Tiny Coconut

I have things.

Wednesday, December 15, 2004

I Am Just A Big Old Geek

I had to attend a dinner meeting last night, at which a bunch of scientists from my institution were presenting the results of pre-clinical work they've been doing. I was not looking forward to it. For one thing, I hoard my evenings jealously, and I don't like to spend them at work. For another, the meeting was to be at our faculty club, a place not exactly renowned for its haute cuisine.

It turned out to be a great night. As often happens at these sorts of meetings, I got more 'work' done during the dinner and chatting parts of the evening than I normally do in a month. And the faculty club imported this amazing chef for the evening, who almost literally showered us with tasty delights. Mmmmm. Wasabi-infused roe over crusted sea scallops. Mmmmm. Tuna tartare in a can't-remember-its-name sauce. Mmmmm. Filet in a balsamic reduction. And on and on and on until the piece de resistance, a 'molten chocolate' desert/souffle that was unbearaby delicious, and was topped with vanilla bean cream.

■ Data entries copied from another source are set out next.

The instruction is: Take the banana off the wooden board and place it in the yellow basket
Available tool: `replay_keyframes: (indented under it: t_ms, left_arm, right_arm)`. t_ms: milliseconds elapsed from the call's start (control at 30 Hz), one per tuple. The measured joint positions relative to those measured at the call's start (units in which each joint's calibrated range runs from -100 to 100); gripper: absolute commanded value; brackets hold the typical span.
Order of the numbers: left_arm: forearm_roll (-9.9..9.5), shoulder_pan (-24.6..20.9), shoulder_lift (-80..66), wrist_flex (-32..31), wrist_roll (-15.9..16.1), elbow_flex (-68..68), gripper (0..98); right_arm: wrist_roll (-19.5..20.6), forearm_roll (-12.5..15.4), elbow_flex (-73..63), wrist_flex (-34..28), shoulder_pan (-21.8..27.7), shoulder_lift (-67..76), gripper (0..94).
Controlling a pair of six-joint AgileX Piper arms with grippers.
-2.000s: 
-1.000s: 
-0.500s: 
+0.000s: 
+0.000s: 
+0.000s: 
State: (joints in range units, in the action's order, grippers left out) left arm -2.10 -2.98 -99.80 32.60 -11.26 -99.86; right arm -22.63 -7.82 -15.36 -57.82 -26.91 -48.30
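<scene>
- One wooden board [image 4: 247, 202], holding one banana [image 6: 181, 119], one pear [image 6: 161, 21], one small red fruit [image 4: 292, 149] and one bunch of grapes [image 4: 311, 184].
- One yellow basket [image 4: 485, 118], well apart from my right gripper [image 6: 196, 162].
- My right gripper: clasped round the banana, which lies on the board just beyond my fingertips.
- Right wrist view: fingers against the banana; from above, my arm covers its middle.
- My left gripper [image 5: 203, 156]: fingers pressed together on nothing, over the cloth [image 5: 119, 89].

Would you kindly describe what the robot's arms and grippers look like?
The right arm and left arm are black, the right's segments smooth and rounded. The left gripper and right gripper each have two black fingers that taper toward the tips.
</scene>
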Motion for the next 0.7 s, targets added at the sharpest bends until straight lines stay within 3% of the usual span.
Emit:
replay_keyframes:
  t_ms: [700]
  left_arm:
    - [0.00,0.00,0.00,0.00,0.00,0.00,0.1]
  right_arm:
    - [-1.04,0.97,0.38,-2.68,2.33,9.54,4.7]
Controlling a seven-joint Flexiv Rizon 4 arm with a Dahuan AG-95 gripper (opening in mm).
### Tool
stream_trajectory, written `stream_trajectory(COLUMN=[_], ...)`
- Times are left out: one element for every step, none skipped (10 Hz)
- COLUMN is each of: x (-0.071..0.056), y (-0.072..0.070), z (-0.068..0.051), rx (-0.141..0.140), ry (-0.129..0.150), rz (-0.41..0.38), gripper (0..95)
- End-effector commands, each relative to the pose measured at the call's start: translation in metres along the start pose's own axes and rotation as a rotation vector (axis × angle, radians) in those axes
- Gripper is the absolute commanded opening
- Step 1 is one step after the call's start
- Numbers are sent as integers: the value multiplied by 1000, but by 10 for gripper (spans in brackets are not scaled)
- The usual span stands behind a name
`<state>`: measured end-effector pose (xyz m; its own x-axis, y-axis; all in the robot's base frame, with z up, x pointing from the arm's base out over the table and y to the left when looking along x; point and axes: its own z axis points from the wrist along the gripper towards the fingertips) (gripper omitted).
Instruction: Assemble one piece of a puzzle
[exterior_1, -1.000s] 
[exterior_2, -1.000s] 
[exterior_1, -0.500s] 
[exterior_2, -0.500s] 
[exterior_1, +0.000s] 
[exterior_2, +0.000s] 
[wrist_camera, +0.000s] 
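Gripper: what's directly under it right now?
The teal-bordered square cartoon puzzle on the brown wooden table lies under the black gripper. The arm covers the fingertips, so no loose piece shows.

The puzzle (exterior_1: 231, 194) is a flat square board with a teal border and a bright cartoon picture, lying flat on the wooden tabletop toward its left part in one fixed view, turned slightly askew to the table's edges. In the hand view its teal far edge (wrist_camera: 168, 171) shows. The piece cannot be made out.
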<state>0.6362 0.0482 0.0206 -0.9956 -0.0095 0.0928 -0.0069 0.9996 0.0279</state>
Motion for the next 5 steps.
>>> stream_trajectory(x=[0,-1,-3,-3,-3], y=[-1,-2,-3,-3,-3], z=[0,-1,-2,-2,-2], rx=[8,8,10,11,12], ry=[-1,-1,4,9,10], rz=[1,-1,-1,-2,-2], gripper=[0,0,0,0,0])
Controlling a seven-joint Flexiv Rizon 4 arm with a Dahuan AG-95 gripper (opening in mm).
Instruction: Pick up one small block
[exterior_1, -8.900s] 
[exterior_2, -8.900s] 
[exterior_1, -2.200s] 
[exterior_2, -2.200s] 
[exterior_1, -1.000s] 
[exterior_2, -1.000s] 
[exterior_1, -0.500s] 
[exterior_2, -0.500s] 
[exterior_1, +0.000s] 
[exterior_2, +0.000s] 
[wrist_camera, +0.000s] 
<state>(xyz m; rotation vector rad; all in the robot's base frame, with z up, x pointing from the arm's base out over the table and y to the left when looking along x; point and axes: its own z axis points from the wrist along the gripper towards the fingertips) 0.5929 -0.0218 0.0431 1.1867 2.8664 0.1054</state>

The conversation at our table was really interesting, too. Very few of us knew one another well, so there was a lot of spirited but polite discussion of current events and the state of the scientific endeavor. Plus, you know, there was wine. There was a lot of wine. And it was good wine. Very good wine. And did I mention there was a lot of it?

All of which led to my driving home at around 9 last night, slightly inebriated, but not feeling impaired. And so, instead of obeying my usual NPR-or-die listening habits, I surfed the stations until I found some oldies rock. (Because, whether I like to admit it or not, the rock I loved as a teen is OLD now.) And just as I was exiting the freeway, Cheap Trick came on. Cheap Trick! Live From Budokan! I Want You To Want ME! The song that pretty much defined my last year in junior high school. Which was, yes, in 1979. Shut UP.

I don't know what came over me. OK, yes I do. That sort of post-delicious-dinner high, plus a kick from the wine. I drove my car past my block and up the rest of the way into the winding, deserted roads of the foothills I live in, cranked up the radio, and sang--nay, screamed or, you could say, bayed--the lyrics at the top of my lungs. Three-plus minutes of teenaged bliss. Which probably would have been really, really cool were I not a 40-year-old mom of two in a red minivan, drunk on less than two glasses of wine, and all juiced up because of a successful meeting discussing the relative merits of FMR combination therapy in the treatment of recalcitrant lymphoma.

But hey. These are the moments that keep us young and vibrant, right? Just as long as nobody, not one single soul, actually witnesses them, that is. Otherwise, they become the moments that keep us institutionalized. But in either case, I would say, they're worth it.